**Task goal**
Every line of the records below from the line with "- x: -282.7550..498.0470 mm" up to and including the line with "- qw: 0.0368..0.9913" must be reproduced exactly, and no line outside that range.

**Dataset extract**
——————

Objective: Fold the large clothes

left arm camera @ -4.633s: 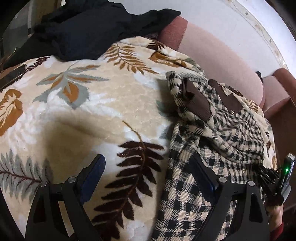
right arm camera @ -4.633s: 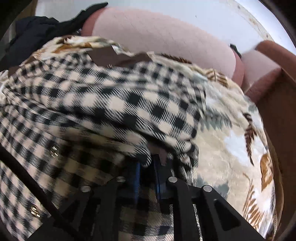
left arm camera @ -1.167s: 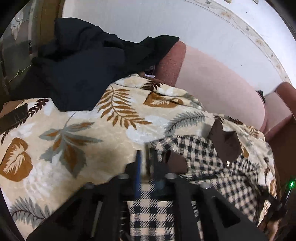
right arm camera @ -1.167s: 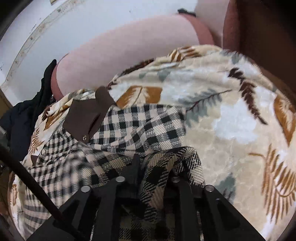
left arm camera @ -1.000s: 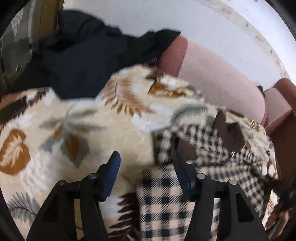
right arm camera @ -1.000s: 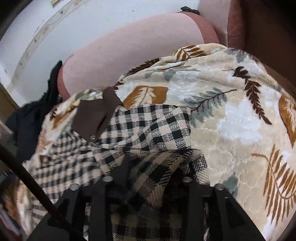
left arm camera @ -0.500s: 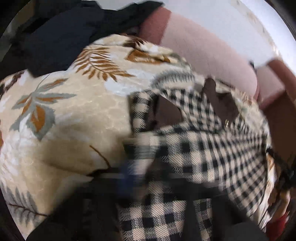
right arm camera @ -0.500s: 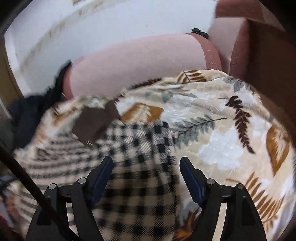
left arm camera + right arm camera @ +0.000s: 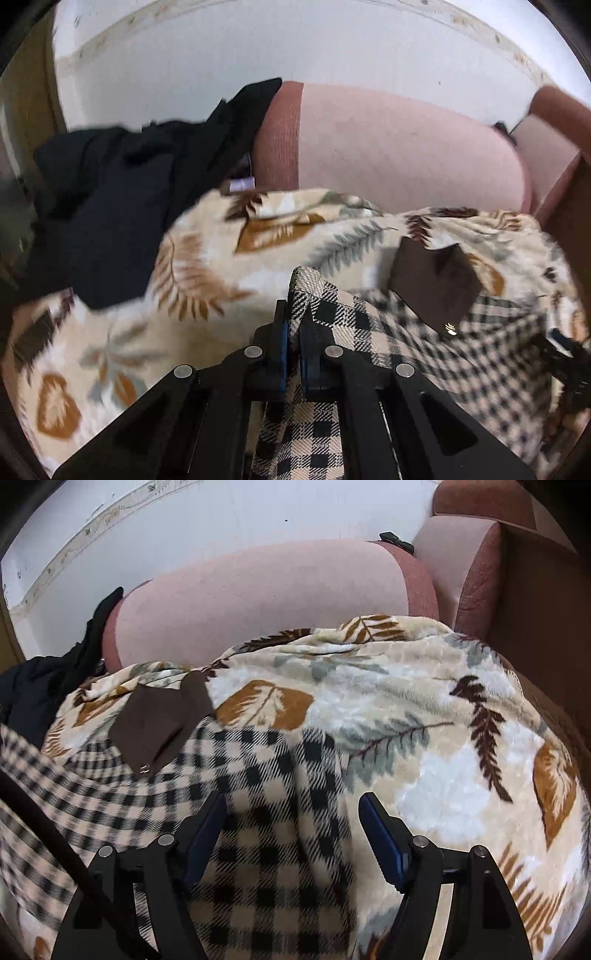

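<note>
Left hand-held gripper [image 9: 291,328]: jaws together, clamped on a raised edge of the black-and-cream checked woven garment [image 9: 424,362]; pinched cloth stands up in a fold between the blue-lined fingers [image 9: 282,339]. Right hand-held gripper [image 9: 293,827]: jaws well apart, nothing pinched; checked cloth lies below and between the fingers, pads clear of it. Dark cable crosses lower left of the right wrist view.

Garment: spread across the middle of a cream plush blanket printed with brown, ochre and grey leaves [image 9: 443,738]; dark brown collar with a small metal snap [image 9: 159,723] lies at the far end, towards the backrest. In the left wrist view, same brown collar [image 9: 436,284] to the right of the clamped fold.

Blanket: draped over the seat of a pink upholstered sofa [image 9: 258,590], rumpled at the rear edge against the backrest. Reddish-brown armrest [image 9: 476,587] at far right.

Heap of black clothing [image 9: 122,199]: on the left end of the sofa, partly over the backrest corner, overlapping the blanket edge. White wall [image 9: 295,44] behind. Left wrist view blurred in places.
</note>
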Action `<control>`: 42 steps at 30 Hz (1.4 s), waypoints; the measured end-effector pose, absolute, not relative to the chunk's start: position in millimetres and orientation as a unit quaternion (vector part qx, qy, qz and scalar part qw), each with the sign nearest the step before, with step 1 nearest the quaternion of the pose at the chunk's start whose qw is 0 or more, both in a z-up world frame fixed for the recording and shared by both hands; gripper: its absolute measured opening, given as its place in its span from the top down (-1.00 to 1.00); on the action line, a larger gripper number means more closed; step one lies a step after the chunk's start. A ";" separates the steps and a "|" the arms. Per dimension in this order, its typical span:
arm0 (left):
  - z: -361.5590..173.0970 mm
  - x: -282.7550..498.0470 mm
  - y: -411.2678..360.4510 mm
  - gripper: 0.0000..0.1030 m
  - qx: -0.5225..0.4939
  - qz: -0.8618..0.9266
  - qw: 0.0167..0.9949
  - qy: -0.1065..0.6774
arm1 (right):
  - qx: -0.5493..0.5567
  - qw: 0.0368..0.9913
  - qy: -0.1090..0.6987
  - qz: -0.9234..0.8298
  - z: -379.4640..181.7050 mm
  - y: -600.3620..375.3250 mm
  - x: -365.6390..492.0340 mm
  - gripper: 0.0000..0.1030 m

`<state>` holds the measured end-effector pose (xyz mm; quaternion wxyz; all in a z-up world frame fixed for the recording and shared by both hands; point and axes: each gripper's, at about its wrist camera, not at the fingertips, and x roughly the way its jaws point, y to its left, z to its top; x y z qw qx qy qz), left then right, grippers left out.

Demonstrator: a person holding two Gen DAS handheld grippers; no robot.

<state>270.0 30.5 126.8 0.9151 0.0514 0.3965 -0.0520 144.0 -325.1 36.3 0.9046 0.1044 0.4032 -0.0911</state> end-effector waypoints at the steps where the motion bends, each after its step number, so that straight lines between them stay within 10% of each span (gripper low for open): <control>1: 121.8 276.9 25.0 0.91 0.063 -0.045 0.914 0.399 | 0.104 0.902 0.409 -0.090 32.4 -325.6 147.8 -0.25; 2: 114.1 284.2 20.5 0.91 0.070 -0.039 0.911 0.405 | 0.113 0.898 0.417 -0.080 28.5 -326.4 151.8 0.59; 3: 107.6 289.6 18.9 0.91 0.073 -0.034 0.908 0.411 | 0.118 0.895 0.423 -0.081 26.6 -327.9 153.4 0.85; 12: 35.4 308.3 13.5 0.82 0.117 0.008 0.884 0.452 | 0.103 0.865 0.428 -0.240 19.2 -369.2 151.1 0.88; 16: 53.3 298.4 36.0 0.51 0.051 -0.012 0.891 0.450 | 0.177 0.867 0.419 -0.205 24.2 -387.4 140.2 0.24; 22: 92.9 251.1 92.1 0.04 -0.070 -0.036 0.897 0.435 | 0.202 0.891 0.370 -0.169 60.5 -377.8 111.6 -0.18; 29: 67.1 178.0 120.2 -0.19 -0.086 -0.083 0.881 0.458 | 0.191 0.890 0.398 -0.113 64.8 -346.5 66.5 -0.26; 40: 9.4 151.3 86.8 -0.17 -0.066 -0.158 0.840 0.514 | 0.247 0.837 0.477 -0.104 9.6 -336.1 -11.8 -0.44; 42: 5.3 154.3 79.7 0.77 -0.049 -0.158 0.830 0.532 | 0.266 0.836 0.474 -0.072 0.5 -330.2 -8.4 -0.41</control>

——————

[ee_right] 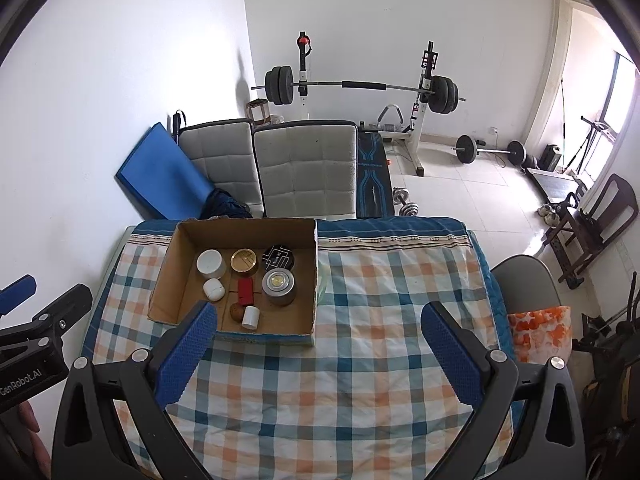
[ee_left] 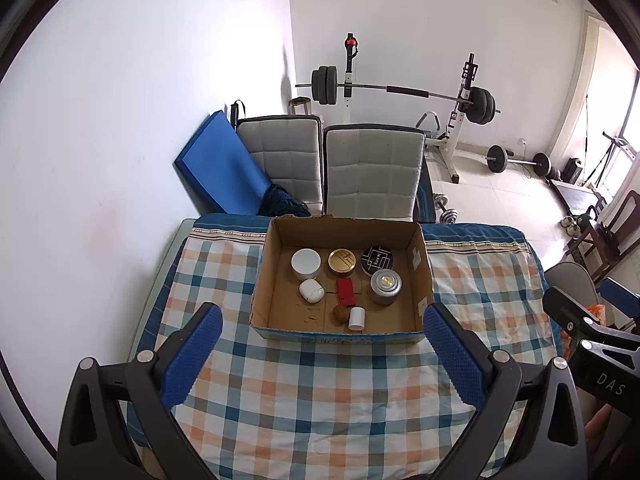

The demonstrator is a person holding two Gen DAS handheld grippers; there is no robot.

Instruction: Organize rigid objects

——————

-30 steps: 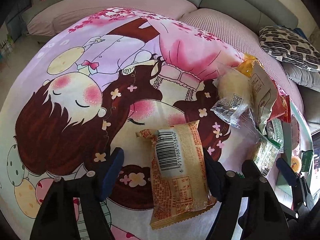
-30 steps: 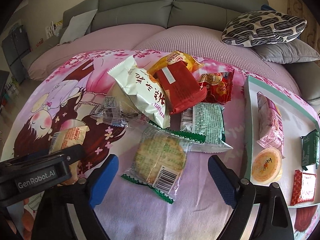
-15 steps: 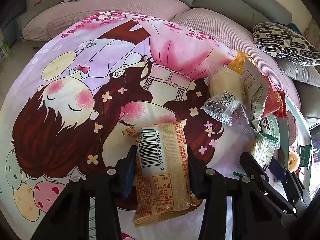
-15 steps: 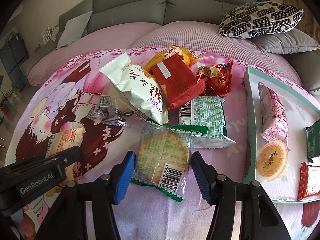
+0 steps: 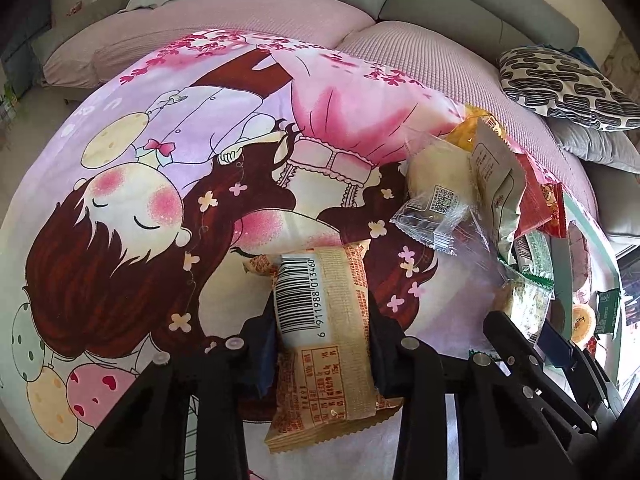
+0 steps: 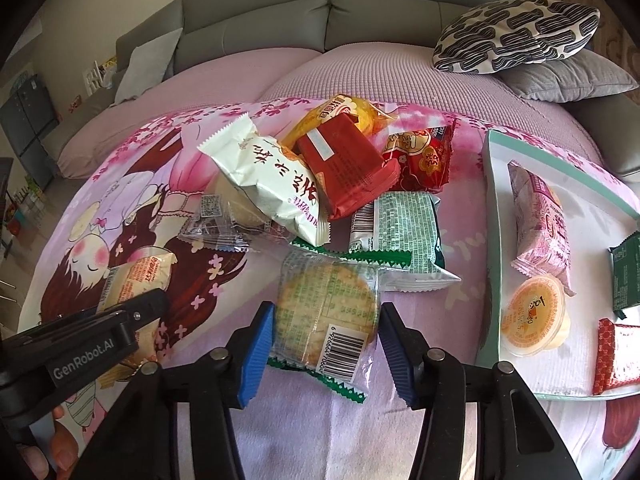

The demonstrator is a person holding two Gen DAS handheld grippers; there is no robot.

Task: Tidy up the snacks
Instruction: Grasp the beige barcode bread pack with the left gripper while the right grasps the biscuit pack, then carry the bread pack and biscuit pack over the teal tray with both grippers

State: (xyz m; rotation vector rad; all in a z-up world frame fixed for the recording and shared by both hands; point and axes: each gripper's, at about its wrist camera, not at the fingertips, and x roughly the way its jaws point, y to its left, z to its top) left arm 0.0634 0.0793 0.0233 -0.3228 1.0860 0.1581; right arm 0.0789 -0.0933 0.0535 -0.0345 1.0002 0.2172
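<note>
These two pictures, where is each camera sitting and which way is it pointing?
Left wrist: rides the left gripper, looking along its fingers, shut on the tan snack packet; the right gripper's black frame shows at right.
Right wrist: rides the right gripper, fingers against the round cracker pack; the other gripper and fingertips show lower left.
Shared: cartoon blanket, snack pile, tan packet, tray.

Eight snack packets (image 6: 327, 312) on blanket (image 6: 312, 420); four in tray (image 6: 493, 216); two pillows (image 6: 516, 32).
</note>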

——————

**Result**
  - x: -282.7550..498.0470 mm
  - y: -411.2678..360.4510 mm
  - gripper: 0.0000..0.1030 m
  - qx: -0.5225..0.4939
  - qz: -0.8618..0.9266
  - qw: 0.0167..0.9949
  - qy: -0.1065..0.6774
arm1 (right):
  - qx: -0.5493..0.5567
  - qw: 0.0368..0.9913

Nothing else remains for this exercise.